Mas allá de mi recomendación, les cuento un poco de que va la cosa: Comenzamos la aventura con cuatro personajes a nuestro mando: Un Guerrero, un Ladrón (o “asesino”), un Mago y un Clérigo. Lo típico de Dungeons. Nos enfrentamos a diversos monstruos y desafíos tirando seis dados de los comunes (de los de puntos) un máximo de tres veces (como en la Generala) separando los que queramos en cada tiro. En base a los juegos que logremos armar podemos utilizar a nuestros personajes y sus poderes. Por ejemplo: Si sacamos escalera, el clérigo puede curar puntos de vida de cualquier miembro del grupo, si metemos “poker” el mago puede tirar una bola de fuego que hace 4 puntos de daño al enemigo que elijamos, etc. Se pueden utilizar varios personajes por ronda (Siempre y cuando tengamos los dados para hacerlo, y dado que se usa para un personaje no puede usarse simultaneamente para otro).

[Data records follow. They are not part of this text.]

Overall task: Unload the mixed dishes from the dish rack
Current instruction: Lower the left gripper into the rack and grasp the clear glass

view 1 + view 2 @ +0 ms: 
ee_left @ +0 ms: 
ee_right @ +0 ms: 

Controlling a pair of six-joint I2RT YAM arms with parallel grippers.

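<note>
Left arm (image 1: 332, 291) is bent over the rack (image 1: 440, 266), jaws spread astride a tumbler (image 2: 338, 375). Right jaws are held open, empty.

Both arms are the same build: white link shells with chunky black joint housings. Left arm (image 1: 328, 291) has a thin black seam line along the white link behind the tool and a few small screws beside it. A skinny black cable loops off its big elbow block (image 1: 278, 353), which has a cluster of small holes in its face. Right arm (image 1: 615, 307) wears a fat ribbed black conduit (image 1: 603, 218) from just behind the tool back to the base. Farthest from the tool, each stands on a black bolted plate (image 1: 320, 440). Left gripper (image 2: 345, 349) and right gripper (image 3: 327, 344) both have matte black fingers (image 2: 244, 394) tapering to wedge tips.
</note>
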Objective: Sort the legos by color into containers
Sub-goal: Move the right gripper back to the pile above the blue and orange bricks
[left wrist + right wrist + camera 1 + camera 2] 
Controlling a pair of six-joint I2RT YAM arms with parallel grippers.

Luego de pasar nuestra ronda, hacemos una tirada por nuestros enemigos y descontamos los puntos de vida -en caso de que los bichos nos hayan pegado- dentro de nuestra Party.
El juego tiene un componente importante de azar, pero también de estrategia, gestión de recursos y toma de decisiones difíciles (“debo intentar una escalera para que el clérigo cure a todos los personajes, o me la juego a matar a los enemigos primero con el Rogue, aun a riesgo de seguir con poca energía y morir la próxima ronda?”), todo con la mecánica de la Generala! Me pareció un sistema tan ingenioso que no podía dejar de compartirlo con todos ustedes, chamacos amantes de la buena vida y las emociones fuertes en la intimidad del hogar.
La primer misión (Starter) me pareció fácil, pero eso es porque cuando pasé por el cofre de la felicidad pude tomar la flecha que mata al dragón final solamente tirando tres “unos” con los dados… una ganga. Increiblemente mi mujer también ganó la aventura teniendo el mismo ojeti que yo a la hora de revisar el cofre, así que calculo que para seres mortales con mucho menos culo la cosa se puede complicar. La segunda aventura (Sands of Time) es bastante jodida y te obligará a pasar por momentos de mucha “nerviosidad”.
Así que ya saben: Un juego solitario, Print & Play, estilo Dungeon Crawling y con una mecánica simple y divertida… avisados quedan.